Our study has limitations. First, treatment for a large proportion of the women in this cohort was designated as ‘oral hypoglycemic agents;’ however, of the women for whom we did have such information, nearly 99% were treated with glyburide. Prior to and during the study period, most studies on oral agents focused on glyburide, as no other agents have been shown to be safe and effective  until a recent large study on metformin use in GDM became available in 2008 . Therefore, we speculate that nearly all women in this cohort who were treated with oral hypoglycemic agents received glyburide, with very few receiving metformin or other oral hypoglycemic agents. Of note, this limitation would only appear to bias our results toward the null as the most recent randomized controlled trial of metformin versus insulin was adequately powered and demonstrated no differences in outcomes between the two groups. Another limitation of our study is that there are a number of factors and outcomes often associated with diabetes in pregnancy which we could not examine, including prior history of macrosomia, presence of coexisting medical morbidity such as chronic hypertension, details of labor/delivery, and complications often related to hyperglycemia. While preexisting medical condition would have been interesting to examine as potential effect modifiers, we believe that they would not be associated with the exposure of interest (treatment modality of GDM for our study), and thus, by definition of confounding bias, they would likely not have biased our study results. Additionally, we did not have information regarding the degree of glycemic control or whether treatment was changed during pregnancy, since treatment groups were categorized based on treatment modality at the last Sweet Success visit. Thus, a small proportion of women who were initially started on oral hypoglycemic agents but subsequently switched to insulin were analyzed as belonging to the insulin group. Although this misclassification could be bi-directional, likely much fewer women who were started on insulin would be switched to oral agents. In this setting, the misclassification likely should bias our results toward the null. Since we consistently observed that glyburide was associated with undesirable outcomes, our findings are likely valid and may underestimate the true differences.
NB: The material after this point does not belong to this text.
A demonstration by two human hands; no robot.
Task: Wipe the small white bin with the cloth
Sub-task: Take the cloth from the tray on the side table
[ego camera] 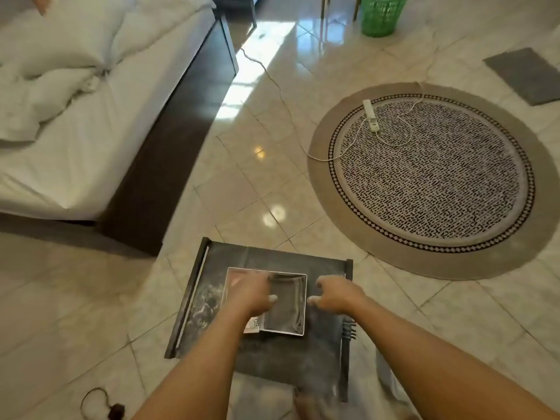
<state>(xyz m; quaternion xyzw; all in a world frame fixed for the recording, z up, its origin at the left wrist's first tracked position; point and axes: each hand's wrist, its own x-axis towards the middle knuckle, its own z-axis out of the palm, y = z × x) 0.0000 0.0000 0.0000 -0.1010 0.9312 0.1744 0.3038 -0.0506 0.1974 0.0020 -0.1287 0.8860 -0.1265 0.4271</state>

Our observational study design may be prone to confounding bias. Although we used statistical techniques to control for potential confounders, there may be residual confounding for which we could not observe or did not control for. Ideally, a large, double-blinded, randomized controlled trial would more accurately evaluate the causal association between glyburide for the treatment of GDM and perinatal outcomes. Specifically, assuming a 50% risk reduction, with a probability of event at 10%, the RCT would require 686 women in each arm to achieve 80% power. Until such information is available, the efficacy of glyburide remains debatable and subcutaneous insulin should remain the standard of care for the treatment of women with GDM requiring medical therapy.
Dr Yvonne Cheng is supported by the UCSF Women’s Reproductive Health Research Career Development Award, NIH, the Eunice Kennedy Shriver National Institute of Child Health and Human Development (K12 HD001262).
Declaration of interest: The authors report no conflicts of interest. The authors alone are responsible for the content and writing of the paper.